We were given special entrance to the wat at night through the bicycle tour, and it was so unique to be allowed into it's sacred gates by night without the crush and bustle of all the other tourists.  Our small biking group of nine, plus the temple guards, were the only ones around, and we were free to wander for a long time to take pictures and admire the radiant glow of the temples in the clear and cool night. 

Our next stop was Wat Pho, and we cut through the "neighborhoods" of Bangkok to reach the beautiful temple.  Biking through more narrow alleys, we passed many people eating dinner, watching TV, conversating outside and waving to the group of bikers whizzing through their nightly routine.  We had to duck several times top pass under low-lying awnings, and the alleys were sometimes so narrowed and lined by people, animals and other hodgepodge that I had to brake often.  Wat Pho was as beautiful, if not more than Wat Arun.  We arrived at a perfect time to see the pure white crescent moon hanging between the peaks of the temple's monuments.  The compound hosted various chedis, or enormous mosaic-covered towers that housed the remains of several of the Chakri kings.  Porecelain-covered walkways move around the perimeter, blending into spacious temples with awnings and statues of dragons and other mythical creatures.  Wudee informed us that Wat Pho is also the national headquarters for the teaching and preservation of traditional Thai medicine, including Thai massage.  There is a very famous massage school located in the compound, and the students and teachers still follow the ancient stone inscriptions depicting massage techniques from early Bangkok history.  Once again, we enjoyed the peace and tranquility of Bangkok's most famous monuments at night, free from the massive crowds and oppressive humid heat.

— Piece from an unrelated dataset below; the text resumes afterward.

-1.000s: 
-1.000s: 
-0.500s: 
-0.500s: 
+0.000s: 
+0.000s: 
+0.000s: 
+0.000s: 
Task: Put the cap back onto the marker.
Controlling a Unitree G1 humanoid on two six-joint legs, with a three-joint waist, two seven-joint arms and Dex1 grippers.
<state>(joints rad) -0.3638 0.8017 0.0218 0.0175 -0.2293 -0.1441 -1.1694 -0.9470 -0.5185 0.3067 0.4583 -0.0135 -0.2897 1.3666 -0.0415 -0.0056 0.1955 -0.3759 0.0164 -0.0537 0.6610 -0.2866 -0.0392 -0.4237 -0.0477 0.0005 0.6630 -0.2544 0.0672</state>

The last stop before heading back were the night market and the flower market.  To get there, we biked along the river, stopping to watch the lights of the bridges change along their rainbow spectrum as large dinner cruise boats full of merriment and laughter passed below.  The night market wasn't much to see, mostly knock-off designer brands of every type of merchandise one can imagine, but the flower market was incredible!  It spanned both sides of the city street, with one side entirely devoted to flowers used for religious purposes. The religious side was mostly the traditional yellow margiolds used to make the wreaths and flowery strands that are seen adorning statues and alters in the temples and even in taxi cabs all around Thailand.  The other side had flowers in every color of the rainbow plus ones in between.  There were types of flowers I'd never seen before, and ones in colors I didn't know existed.  I had no idea that orchids came in so many vibrant shades.  The smell was intoxicating, and we wandered the stalls for a long time, gently touching soft petals and admiring their beauty before returning to our bikes by the river. 

Sweaty and exhausted we took a cab home from the city center and turned into bed.  We all felt as if we had seen a hidden part of Bangkok, a more calm and peaceful side that would surely dissolve into something equally wonderful in the daylight hours to come.